And don't be too jealous. Drinking alone watching a chick flick and masturbating isn't nearly as glamorous as it sounds
She volunteers at a homeless shelter. You volunteered to drink 7 day expired milk for $3. No chance. Give up.
If you can't do the LSAT hung over. You can't do the LSAT. That's the real practice.
She literally crushed my balls between her butt cheeks. It was both the greatest and worst thing ever. Dancers are awesome.
Restaurants Roasting People Who Gave Them Negative Yelp Reviews (25 Pics)
He sent me a pic of his Junk. He said it was a Brett Farve valentine.

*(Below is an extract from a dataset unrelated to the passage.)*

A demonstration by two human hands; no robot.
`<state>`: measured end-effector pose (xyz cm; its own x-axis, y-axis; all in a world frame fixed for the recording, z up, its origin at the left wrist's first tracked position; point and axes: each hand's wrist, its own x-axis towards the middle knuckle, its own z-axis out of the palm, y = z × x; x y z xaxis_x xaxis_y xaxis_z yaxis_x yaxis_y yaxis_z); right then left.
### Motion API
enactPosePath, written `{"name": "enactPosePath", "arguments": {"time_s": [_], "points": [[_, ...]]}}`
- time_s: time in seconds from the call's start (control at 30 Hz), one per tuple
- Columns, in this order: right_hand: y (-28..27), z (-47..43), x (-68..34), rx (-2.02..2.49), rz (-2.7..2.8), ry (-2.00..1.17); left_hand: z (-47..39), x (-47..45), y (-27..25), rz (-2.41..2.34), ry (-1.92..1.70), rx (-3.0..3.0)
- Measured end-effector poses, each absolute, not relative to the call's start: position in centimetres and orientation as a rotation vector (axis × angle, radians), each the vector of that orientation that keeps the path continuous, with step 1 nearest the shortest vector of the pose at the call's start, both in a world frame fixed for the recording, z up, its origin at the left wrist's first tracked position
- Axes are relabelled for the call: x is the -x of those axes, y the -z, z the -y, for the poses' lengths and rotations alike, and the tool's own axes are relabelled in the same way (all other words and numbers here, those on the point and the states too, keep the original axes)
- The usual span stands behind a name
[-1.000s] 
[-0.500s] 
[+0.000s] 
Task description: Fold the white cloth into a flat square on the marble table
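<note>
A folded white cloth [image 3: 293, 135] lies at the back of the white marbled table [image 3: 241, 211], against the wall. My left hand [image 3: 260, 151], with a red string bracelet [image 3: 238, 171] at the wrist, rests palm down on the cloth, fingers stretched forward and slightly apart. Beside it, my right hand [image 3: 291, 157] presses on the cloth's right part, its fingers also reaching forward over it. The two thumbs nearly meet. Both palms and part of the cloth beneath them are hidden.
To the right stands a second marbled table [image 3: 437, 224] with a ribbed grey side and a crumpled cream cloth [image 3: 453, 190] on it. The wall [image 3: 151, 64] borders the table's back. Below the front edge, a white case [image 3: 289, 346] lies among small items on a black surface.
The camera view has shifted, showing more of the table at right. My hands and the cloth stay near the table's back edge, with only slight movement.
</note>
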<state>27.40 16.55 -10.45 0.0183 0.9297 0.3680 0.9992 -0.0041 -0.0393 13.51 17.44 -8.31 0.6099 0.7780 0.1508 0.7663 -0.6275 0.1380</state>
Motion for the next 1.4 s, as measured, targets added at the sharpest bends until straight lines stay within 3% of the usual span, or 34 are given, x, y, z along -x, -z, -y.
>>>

I'm so disappointed in myself I can actually taste it.
Does it taste like semen?
Every time you come over you bleed on everything. I'm not calling Verizon again asking if blood is considered water damage.
you think that next time i come over to do this you can pick up the condom wrappers you used on the other girls
You told me to pour the Gatorade on you "like Flashdance"
Woman Posts Harassing DMs From Creep Online, Now He’s Upset Because People Told His Mom
How many tongue depressors should I need to steal from urgent care to make samurai armor?
Pretty sure I just noped a member of the Canadian women's hockey team on Tinder.
Didn't have the heart to tell him that while he was eating my ass I was laughing, not moaning, into the pillow
So, left this guys house wearing a #1 Grandpa shirt and I think this is the best sex score I've ever had.
Dude, I'm thinking today is Single as Fuck Friday because that's how I'm feeling
God damn you Coronavirus! I'm jonesing I got the itch. I would fully satisfy a horse for some Taco Bell or Perkins. God help me I'm going insane but I definitely don't want to get sick.